A título personal, confieso que sea una cabra la encargada de ejercer como narradora me conquista, una declaración de intenciones que coloca a “Tierra de nuestras madres” en ese sugerente y peligroso territorio llamado surrealismo y en el que todo es posible. Acorde a una fisonomía envuelta en polvo y piedra, la película nunca elude su afinidad al discurso arrebatador e insurgente que promulgó José Luis Cuerda con su inimitable “Amanece que no es poco”. El debut en el largometraje de la directora y productora Liz Lobato funciona acorde a las pulsaciones de sus personajes, los cuales han sido encarnados por los propios habitantes de un pequeño pueblo que sirve como ejemplo para clarificar todo lo que se remueve en una de estas localidades que están siendo pasto del olvido.

PIEDRAS Y REIVINDICACIÓN

En esta meseta de soledades compartidas emerge una historia de resistencia y reivindicación manchega cuya premisa tiene que ver con las tribulaciones de un Ayuntamiento que está sumido en deudas y sobre el que pende la amenaza real de unos chinos que están dispuestos a comprar su encantador y pedregoso terreno.

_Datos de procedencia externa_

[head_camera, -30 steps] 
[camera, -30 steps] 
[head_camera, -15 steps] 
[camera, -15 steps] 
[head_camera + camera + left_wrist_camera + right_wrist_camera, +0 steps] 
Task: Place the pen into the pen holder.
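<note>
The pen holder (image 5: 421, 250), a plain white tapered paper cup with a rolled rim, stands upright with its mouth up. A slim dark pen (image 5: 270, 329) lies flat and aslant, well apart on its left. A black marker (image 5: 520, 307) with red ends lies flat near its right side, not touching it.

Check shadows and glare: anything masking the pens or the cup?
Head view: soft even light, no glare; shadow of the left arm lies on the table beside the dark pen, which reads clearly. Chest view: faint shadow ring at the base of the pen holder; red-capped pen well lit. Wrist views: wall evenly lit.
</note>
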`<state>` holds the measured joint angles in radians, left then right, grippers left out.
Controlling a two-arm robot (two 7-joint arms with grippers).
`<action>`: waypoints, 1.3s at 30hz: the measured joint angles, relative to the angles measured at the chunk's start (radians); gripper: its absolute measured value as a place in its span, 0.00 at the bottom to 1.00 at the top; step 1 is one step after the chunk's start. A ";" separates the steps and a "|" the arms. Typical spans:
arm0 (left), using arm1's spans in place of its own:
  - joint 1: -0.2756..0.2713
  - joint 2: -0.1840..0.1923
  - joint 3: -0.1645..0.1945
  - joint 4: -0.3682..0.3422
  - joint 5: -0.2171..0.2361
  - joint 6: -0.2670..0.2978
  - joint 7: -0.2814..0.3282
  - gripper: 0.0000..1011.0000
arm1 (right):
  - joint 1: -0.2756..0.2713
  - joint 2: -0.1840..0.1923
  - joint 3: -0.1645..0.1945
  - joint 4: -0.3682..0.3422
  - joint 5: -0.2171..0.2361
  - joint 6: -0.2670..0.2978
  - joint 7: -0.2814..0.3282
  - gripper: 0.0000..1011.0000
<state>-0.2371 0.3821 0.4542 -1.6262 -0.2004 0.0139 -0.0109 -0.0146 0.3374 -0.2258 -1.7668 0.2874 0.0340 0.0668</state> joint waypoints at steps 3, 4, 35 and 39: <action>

Todo ello envuelto en una hermosa e hipnótica fotografía en blanco y negro firmada por Ismael Blanco. Decía que son los propios habitantes de Villacarrizo quienes se interpretan a sí mismos, pero no hay que olvidar que en la pantalla quien la gobierna es la presencia del veterano Saturnino García, cuyo rostro está tan agrietado como el terreno que pisa su personaje, una mujer nonagenaria que vive con su hijastro con discapacidad, su borrico y su cabra. En todo momento, la película se reivindica como un saludable ejercicio de autor y un estilo que nos recuerda, en cierta manera, a ese tipo de cine fordiano en el que sus personajes parecen surgidos de las mismas entrañas de la tierra sobre la que fueron paridos.